In the grand scheme of science enquiry, yoga research is in its infancy. However, now is an exciting and pivotal point in the field, with a remarkable increase in the quality and quantity of yoga research papers in the past few decades; the evidence supporting yoga’s benefits continues to grow rapidly.—Ann Swanson
I was in search of evidence-based, empirical research about yoga. This is a search I have done every few months over the past 10 years. In 2009 as I launched Prasada, there were very few articles. At that time I was asked, more than once by some of our corporate clients, if yoga was a religion. How quickly we have come to a new understanding of yoga.
More than poses
Today if I stacked all of the articles that I have printed since I began this search to scientifically “validate” yoga it would be a respectable pile. The research has accumulated from the fields of psychology, neuroscience, physiology and mindfulness. These include studies about yoga as a treatment for pain, arthritis, heart disease and diabetes.
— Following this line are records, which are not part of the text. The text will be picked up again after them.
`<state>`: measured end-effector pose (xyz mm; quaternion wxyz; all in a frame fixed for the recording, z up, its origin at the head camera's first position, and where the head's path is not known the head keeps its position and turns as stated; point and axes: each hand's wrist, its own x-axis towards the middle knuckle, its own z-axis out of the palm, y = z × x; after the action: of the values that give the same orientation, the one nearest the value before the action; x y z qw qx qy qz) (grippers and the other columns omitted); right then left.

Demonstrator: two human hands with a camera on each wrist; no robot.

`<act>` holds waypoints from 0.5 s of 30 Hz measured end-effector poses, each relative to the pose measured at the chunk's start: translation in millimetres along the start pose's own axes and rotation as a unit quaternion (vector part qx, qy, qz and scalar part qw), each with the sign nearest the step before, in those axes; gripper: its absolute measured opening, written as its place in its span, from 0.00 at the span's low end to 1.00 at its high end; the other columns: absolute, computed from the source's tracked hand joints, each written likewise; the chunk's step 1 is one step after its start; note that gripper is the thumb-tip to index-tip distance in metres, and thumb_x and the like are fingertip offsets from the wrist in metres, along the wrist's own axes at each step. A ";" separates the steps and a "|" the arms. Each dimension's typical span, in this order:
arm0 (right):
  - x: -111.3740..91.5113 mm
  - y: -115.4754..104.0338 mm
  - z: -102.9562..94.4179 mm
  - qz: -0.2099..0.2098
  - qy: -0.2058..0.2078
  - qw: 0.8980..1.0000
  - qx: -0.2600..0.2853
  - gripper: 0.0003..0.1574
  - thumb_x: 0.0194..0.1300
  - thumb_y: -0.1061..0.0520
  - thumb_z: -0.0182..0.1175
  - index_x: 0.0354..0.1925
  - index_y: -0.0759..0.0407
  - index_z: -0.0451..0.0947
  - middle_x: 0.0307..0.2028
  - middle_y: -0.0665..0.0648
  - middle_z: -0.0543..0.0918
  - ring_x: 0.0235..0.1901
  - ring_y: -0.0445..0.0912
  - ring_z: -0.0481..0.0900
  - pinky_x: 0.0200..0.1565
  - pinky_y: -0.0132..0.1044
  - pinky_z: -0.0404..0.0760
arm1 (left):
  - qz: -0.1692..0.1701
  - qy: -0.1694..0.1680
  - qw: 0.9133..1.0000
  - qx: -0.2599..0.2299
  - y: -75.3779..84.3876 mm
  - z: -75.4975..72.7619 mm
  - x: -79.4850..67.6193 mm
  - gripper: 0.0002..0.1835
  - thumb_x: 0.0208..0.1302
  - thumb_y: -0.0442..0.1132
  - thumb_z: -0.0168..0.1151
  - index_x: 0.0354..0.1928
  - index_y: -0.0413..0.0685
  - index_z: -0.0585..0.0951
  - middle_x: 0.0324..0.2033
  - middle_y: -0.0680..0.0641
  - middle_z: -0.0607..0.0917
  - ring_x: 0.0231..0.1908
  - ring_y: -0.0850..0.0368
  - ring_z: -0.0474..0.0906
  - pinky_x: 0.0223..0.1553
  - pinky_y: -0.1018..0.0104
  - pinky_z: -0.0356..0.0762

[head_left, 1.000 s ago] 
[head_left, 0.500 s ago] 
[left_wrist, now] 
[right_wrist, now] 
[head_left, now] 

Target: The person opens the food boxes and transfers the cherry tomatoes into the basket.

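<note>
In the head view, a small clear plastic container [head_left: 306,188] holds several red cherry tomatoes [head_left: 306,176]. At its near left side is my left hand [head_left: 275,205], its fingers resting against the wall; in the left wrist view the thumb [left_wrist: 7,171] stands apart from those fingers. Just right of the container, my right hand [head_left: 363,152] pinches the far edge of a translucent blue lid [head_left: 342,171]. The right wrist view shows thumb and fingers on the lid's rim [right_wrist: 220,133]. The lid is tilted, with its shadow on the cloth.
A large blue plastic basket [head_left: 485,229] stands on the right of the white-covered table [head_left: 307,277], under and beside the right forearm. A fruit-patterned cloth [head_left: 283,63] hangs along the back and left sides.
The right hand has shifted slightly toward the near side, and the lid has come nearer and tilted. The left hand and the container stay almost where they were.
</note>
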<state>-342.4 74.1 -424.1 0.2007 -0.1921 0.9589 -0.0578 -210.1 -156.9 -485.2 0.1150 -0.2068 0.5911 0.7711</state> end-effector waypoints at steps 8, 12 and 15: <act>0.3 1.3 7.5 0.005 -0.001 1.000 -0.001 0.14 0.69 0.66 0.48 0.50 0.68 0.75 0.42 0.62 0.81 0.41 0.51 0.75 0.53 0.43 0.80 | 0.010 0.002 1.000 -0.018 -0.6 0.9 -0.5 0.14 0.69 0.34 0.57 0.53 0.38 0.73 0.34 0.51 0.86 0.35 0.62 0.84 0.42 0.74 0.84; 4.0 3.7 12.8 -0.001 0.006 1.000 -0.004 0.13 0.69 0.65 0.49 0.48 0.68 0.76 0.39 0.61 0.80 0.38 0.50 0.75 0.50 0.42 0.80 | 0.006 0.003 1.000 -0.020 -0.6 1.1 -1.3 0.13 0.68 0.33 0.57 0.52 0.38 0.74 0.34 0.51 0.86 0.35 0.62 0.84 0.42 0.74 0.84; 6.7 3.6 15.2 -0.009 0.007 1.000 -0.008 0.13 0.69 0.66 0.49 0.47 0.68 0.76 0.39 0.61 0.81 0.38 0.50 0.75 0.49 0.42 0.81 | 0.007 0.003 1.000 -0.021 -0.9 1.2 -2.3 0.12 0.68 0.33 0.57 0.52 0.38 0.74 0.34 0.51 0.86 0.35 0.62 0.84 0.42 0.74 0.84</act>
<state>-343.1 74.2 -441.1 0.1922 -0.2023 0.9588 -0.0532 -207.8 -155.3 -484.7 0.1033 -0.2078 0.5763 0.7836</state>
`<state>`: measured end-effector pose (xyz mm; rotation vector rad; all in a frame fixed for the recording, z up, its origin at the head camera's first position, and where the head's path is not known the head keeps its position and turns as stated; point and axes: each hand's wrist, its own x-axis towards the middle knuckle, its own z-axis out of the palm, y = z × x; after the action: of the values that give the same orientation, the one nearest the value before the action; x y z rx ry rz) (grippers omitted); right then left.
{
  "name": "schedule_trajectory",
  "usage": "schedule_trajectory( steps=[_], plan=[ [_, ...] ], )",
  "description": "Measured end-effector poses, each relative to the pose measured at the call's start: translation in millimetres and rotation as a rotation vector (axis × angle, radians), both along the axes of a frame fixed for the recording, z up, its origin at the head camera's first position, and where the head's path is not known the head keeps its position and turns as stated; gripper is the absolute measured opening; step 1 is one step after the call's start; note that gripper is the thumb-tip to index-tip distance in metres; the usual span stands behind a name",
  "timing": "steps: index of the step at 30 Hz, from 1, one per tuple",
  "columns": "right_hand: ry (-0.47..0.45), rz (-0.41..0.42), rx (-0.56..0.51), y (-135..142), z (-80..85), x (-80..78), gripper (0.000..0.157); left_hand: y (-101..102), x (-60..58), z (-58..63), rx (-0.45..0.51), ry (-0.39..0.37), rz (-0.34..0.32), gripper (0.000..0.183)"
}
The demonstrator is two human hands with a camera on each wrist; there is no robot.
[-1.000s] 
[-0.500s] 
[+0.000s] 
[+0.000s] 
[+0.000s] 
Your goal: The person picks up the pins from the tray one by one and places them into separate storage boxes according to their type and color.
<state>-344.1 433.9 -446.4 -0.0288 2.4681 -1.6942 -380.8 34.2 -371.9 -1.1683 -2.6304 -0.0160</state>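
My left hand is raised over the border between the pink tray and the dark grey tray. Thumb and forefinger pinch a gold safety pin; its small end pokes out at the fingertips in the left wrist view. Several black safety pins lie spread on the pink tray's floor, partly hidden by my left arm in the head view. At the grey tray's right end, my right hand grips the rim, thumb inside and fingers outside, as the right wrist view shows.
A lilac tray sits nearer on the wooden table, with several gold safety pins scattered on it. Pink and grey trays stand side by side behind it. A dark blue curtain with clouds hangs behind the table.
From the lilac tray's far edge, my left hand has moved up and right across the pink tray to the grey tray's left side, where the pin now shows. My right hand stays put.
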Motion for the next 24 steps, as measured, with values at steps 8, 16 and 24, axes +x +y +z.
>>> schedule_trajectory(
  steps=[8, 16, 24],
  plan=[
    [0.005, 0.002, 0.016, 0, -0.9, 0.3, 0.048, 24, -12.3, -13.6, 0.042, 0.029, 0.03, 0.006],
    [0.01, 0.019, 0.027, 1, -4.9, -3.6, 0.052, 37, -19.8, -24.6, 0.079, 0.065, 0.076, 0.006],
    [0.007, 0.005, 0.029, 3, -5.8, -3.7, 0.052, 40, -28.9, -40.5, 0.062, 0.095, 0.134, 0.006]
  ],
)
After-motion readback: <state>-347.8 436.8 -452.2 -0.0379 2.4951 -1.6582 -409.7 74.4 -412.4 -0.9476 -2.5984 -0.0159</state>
If I added my favorite yoga books with those articles, it would be a tower of paper in danger of falling over. If I took a magic wand and reached up to tap the very top of that pile, in a magical swirling Harry Potter moment, this book, Science of Yoga, would appear as the distillation of that pile of information.
What I like about it
First, this book is a DK book of the same genre of the Eyewitness books I would read with my children when they were young. Like my children, I am a visual learner and with more pictures than words, I was immediately captivated.
Ann Swanson, the author, begins by sharing that she is the daughter of a NASA scientist and the kid who always had a notebook to take notes, draw charts, record observations and capture her infinite questions. I love her analytical approach to human anatomy, and she does a fantastic job of reviewing 11 body systems in the first section of the book to set the framework. There is an icon for every system and these are used in the second section where she explores the asanas (yoga poses).
The poses are divided into four sections; seated, standing, inversions and floor. Each pose has a first page to show the muscles and alignment and then a second spread to get a closer look. While tree pose is mainly a balancing posture the hip abductors are also very active. I like the detail that she goes into to show what is happening from different angles and inclusion of the breath and concentration.
The last section, Q&A’s, is the one I love the most. Swanson here answers questions including, Why do my joints pop? How does meditation affect my brain as I age? How does stress impact my health and how does yoga help? (See the box below for her answer to that one.)
Ancient wisdom and science
She also is the first to weave the nervous system, the vagus nerve and the gunas, which are part of the ancient wisdom of yoga, together and cites the article from a 2018 study published in the Frontiers in Human Neuroscience. Here she explores how stress fits into the traditional yogic philosophy. This is not a book to read once, but one that I know will be close at hand as I continue my own studies of stress and yoga.
We are in a new era for yoga. What the ancients have known for thousands of years has been under the metaphorical microscope of science for the last few decades, and now we are revealing the how of the mystery of yoga. She also guides us on how to assess if a yoga study is reliable.
Yet, even in her unearthing of the science foundation of yoga Ann remains, like so many scientists who behold what they study with high regard, a student filed with wonder, awe and appreciation for this practice. This interweaving is the real brilliance of this book and worth the investment of having it in your library. I predict it will be a welcome companion for new yogis and seasoned practitioners alike.
How does stress impact my health and how does yoga help?
Yoga is an effective tool for managing stress because it helps us regulate our emotional response to stressors by teaching us to become the observer of our thoughts and feelings, and through improving our mind-body connection. As a result, yoga can lead to more positive health outcomes.